The third escapee, Todinho (Luis de Jesus Tomas), was shot and killed in Maputo last week under unclear circumstances. Police say he was injured in a shoot-out and dumped, dead or dying, by his accomplices. But others stories claim he was executed by the police or by other gang members. Samito and Todinho were both linked to, and protected by, highly placed criminal elements in the police, who would not have wanted them to go on trial as had been planned, and would have been anxious to stop them talking.
Samito is a right-hand man of Mozambique’s most wanted criminal, Agostinho Chauque. Chauque’s gang was responsible for a series of bank robberies and murders of police officers, and seems to avoid arrest with ease. Samito himself is accused of involvement in ten murders.
Cholera hits 15,000
with 170 dead
Cholera is now present in most of Mozambique, and there have been 15,000 cases notified since the outbreak began in October 2007. So far, 170 people have died. This is a mortality rate of 1.1%, which is considered low.
The spokesperson of the Health Ministry, Martinho Djedje, said “We are not in a catastrophic epidemic, but new cases are registered every day in almost all provinces”. The number of cases is increasing, almost surely due to the heavy rains, which cause local flooding, mud, and sanitation problems. The Ministry of Health is working with UNICEF, WHO, Oxfam, Doctors Without Borders (MSF) and the Mozambican Red Cross Society to combat the outbreak.

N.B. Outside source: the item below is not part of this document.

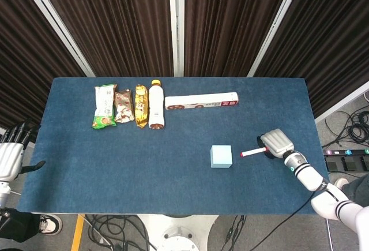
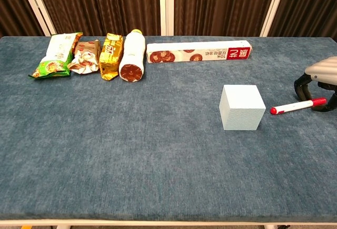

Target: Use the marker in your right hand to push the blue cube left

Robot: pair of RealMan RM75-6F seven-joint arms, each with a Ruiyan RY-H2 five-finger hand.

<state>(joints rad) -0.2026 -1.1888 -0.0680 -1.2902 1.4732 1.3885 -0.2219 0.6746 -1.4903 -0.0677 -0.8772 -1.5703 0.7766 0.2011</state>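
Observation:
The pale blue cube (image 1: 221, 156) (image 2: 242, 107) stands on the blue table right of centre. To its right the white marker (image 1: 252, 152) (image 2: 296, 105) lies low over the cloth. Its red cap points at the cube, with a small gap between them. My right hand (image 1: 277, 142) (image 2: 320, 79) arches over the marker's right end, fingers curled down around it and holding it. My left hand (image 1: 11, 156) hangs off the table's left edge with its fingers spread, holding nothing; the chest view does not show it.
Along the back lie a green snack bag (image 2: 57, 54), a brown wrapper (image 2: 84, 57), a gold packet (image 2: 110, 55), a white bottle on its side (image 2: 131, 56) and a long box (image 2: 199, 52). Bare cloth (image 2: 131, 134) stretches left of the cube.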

The UN’s Office for the Coordination of Humanitarian Affairs (OCHA) says there are no major problems “because the cholera outbreak is consistent with previous years and agencies had pre-positioned supplies”. The text of OCHA Regional Update No 3, 9 Jan, is attached. The full report with maps is available on:
http://ochaonline.un.org/OchaLinkClick.aspx?link=ocha&docId=110
Cholera is present throughout southern Africa but OCHA sees no evidence of spread from Zimbabwe to Mozambique. OCHA estimates that in Zimbabwe there have been more than 35,000 cases since 15 August 2008 and more than 1700 deaths, a 5% mortality rate, which is quite high.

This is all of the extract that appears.